Foi no tempo do Ginásio. O professor Utópicus ( em casa, Totó) lançou o tema: redigir carta a uma firma, solicitando emprego. Para me livrar da tarefa, peguei a caneta e tracei estas depois lamentadas palavras:
Sr. Diretor, sabedor de uma vaga em sua empresa, venho candidatar- me ao seu preenchimento.
Levei um zero vírgula cinco e uma tremenda humilhação.
- Vejam só! - bramia o professor diante de meus colegas - peço para elaborar um trabalho de português e o desatinado me vem com meia dúzia de bobagens!
Depois, para que eu aprendesse o que era uma carta solicitando emprego, leu o trabalho do Astolfo, o primeiro da classe e me fez copiar três vezes aquele belo exemplo de texto.
Anos depois, vejam como é a vida, a fim de pleitear serviço numa empresa , precisei redigir justamente o quê? Vocês já devem saber. Revirei meus velhos cadernos e consegui achar o famoso texto Agora eu entendia como eram úteis os bons exemplos. Como era mesmo aquela frase em latim que o professor Utópicus usava para ilustrar esta situação? ... "mens sana..." não, não era essa.
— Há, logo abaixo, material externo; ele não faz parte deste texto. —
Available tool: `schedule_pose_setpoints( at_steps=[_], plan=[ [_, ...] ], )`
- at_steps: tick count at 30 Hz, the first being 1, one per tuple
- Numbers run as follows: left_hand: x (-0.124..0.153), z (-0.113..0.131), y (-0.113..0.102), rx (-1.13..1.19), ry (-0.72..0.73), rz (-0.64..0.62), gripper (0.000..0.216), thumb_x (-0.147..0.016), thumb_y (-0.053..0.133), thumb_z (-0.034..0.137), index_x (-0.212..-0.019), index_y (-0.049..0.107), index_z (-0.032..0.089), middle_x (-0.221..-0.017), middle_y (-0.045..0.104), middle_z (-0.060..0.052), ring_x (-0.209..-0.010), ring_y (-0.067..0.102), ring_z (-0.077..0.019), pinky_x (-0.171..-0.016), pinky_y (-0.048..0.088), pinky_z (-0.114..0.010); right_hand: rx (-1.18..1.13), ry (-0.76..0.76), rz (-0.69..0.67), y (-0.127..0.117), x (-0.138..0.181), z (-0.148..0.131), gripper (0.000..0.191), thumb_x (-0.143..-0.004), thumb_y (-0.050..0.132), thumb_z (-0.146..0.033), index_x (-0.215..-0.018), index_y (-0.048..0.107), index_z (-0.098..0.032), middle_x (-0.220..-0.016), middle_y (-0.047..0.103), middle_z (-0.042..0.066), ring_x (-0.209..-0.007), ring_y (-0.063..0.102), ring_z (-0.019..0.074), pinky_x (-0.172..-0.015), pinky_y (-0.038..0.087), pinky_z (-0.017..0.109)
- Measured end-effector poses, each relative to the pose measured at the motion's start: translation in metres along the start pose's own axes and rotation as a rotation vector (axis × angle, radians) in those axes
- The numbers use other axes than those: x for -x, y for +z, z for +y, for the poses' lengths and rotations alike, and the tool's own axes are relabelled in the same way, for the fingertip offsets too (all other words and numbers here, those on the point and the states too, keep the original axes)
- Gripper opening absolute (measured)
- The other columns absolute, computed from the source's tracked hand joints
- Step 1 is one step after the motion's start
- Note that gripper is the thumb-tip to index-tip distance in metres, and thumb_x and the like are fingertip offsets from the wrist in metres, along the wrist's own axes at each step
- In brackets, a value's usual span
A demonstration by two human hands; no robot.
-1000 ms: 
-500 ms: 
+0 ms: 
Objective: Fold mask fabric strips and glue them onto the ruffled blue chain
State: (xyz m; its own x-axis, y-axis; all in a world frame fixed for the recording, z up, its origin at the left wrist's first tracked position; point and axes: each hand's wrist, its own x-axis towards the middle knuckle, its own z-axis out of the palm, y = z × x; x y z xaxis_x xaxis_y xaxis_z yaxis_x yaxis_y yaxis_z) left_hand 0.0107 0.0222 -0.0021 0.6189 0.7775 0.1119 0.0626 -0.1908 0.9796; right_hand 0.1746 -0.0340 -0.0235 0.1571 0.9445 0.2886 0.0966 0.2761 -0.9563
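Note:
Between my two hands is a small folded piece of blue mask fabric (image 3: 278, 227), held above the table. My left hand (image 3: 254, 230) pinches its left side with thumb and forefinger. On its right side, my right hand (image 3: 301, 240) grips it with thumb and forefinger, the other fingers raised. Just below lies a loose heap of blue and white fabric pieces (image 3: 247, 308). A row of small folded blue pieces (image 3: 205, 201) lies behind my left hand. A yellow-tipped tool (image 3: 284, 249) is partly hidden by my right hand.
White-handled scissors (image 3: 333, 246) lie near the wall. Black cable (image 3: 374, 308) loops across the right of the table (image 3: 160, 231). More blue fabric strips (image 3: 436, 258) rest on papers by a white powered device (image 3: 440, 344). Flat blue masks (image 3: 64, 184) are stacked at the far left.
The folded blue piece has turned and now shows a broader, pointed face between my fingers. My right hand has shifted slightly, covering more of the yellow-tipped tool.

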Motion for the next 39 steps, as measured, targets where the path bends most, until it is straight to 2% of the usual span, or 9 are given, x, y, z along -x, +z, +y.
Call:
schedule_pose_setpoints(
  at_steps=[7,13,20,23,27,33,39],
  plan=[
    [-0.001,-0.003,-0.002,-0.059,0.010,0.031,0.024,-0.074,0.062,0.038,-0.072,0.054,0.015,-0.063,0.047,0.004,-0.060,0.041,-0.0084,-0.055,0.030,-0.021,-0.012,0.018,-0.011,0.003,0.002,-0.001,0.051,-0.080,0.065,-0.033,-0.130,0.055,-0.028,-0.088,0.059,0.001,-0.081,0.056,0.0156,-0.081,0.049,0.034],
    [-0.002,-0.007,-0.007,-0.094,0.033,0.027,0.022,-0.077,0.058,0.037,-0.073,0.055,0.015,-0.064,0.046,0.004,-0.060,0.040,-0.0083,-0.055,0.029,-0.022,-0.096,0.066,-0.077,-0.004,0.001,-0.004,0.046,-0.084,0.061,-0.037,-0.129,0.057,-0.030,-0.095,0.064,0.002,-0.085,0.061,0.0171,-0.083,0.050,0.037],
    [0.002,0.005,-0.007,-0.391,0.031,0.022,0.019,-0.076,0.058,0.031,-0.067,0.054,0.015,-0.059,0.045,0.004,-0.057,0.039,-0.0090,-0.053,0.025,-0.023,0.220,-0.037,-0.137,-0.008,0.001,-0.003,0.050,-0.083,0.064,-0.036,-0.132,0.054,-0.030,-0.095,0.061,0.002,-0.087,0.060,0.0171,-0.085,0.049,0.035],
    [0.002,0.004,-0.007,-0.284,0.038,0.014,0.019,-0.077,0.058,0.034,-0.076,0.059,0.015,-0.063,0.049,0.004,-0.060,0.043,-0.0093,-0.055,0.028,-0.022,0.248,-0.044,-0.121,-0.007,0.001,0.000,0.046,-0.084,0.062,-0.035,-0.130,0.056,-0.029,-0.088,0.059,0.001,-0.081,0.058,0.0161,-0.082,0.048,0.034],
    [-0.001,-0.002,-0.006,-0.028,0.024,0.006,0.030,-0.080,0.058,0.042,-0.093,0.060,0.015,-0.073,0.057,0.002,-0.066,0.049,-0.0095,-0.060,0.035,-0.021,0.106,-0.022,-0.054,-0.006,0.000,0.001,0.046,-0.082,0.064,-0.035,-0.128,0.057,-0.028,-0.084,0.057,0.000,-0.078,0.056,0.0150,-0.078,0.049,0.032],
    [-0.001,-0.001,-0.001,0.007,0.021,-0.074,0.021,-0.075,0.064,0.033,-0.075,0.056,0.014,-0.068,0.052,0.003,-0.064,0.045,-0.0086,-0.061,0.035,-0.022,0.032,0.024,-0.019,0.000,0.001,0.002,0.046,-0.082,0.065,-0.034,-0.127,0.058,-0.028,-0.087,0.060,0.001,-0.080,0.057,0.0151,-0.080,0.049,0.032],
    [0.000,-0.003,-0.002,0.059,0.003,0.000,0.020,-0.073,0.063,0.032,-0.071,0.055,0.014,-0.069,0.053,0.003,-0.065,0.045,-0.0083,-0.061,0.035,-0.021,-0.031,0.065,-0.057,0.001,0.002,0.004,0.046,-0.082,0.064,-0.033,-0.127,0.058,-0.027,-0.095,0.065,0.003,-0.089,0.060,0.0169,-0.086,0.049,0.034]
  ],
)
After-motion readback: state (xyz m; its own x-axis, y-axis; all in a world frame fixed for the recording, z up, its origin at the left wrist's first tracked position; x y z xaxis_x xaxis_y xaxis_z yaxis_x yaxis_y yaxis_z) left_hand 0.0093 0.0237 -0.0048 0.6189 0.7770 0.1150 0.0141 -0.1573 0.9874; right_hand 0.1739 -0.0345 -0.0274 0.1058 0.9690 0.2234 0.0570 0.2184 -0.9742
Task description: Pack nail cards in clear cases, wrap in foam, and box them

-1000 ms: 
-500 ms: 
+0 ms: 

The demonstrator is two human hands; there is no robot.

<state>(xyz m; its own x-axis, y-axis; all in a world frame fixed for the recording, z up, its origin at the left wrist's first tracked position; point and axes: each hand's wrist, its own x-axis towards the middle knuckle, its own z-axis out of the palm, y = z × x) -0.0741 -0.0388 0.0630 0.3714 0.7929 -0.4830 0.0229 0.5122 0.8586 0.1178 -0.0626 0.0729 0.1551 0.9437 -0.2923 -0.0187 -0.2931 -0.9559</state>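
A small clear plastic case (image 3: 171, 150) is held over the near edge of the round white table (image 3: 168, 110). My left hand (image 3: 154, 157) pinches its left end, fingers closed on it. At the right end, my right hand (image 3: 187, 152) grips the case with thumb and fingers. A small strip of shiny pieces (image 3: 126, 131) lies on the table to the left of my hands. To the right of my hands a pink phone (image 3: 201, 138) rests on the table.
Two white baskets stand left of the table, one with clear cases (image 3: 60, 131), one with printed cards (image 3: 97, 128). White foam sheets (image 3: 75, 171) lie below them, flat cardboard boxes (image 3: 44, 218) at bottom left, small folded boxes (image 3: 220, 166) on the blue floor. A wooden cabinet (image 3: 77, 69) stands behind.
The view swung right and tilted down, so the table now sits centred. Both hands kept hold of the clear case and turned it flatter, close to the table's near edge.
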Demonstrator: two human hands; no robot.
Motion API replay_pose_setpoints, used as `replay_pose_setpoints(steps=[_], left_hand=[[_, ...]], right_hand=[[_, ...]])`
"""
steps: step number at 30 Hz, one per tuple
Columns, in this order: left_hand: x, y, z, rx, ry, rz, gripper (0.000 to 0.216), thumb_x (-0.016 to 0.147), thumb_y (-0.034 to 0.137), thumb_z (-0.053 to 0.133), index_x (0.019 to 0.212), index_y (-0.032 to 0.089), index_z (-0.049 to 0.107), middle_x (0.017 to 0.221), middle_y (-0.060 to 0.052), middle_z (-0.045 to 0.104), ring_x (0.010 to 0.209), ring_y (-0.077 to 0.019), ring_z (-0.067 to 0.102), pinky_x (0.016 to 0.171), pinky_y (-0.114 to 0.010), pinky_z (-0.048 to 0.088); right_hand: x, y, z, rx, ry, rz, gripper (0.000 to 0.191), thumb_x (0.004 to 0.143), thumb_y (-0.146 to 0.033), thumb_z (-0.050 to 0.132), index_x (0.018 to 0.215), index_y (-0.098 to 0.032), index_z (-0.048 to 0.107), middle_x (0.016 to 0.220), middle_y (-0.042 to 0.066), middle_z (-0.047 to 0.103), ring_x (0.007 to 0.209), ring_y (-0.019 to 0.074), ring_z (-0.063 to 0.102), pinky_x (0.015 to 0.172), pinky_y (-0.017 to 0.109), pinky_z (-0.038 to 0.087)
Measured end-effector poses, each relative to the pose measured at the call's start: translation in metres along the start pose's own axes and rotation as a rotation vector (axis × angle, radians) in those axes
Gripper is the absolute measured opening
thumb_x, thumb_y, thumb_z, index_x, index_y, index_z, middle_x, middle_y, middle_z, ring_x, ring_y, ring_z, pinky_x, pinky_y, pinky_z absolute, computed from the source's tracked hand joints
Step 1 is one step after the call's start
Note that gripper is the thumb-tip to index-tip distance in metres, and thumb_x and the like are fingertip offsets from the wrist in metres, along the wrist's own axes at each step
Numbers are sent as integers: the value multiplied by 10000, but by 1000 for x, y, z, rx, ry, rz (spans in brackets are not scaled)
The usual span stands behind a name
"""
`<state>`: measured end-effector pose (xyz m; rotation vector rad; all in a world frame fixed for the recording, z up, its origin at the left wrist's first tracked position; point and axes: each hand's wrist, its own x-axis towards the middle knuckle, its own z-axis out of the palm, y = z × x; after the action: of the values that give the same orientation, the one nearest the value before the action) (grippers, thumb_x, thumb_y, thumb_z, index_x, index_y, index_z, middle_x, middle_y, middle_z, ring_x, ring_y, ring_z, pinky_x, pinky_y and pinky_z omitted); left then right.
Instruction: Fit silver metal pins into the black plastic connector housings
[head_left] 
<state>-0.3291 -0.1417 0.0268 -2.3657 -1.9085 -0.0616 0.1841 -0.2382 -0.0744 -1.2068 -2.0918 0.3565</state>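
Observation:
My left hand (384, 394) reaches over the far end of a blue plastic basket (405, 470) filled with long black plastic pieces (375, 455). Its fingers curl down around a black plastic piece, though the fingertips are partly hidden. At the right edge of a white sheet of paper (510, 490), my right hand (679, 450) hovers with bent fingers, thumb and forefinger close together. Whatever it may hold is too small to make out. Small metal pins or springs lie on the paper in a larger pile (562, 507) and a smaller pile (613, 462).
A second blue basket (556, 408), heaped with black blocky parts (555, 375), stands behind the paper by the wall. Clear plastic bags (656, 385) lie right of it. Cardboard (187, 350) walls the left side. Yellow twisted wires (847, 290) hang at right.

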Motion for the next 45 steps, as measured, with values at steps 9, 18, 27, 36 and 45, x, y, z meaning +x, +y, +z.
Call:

Peguei caneta, separei umas dez folhas e iniciei deste modo(coitados dos outros candidatos!): Ó, vós, que tendes em mão esta pobre missiva! Chumbo grosso! E isso foi só o começo. Depois, o texto foi tomando corpo, mais profundo, abordando importantes questões filosóficas da antiguidade clássica e do Renascimento, questionando teorias genéticas e antropológicas. Isto sem falar na abundante reminiscência histórica e na citação de famosos autores de nossa literatura. Por fim, o golpe final, a transcrição de um longo trecho da Bíblia. Somente uma coisinha acrescentei ao substancial texto do Astolfo: sem mais para o momento, atenciosamente.
Quem sabe essa minha intromissão tenha aborrecido o diretor, pois não fui admitido no emprego. Sabem quem conseguiu a vaga? O Dico Mendes, o último aluno de nossa classe. O professor Utópicus ia morrer de desilusão!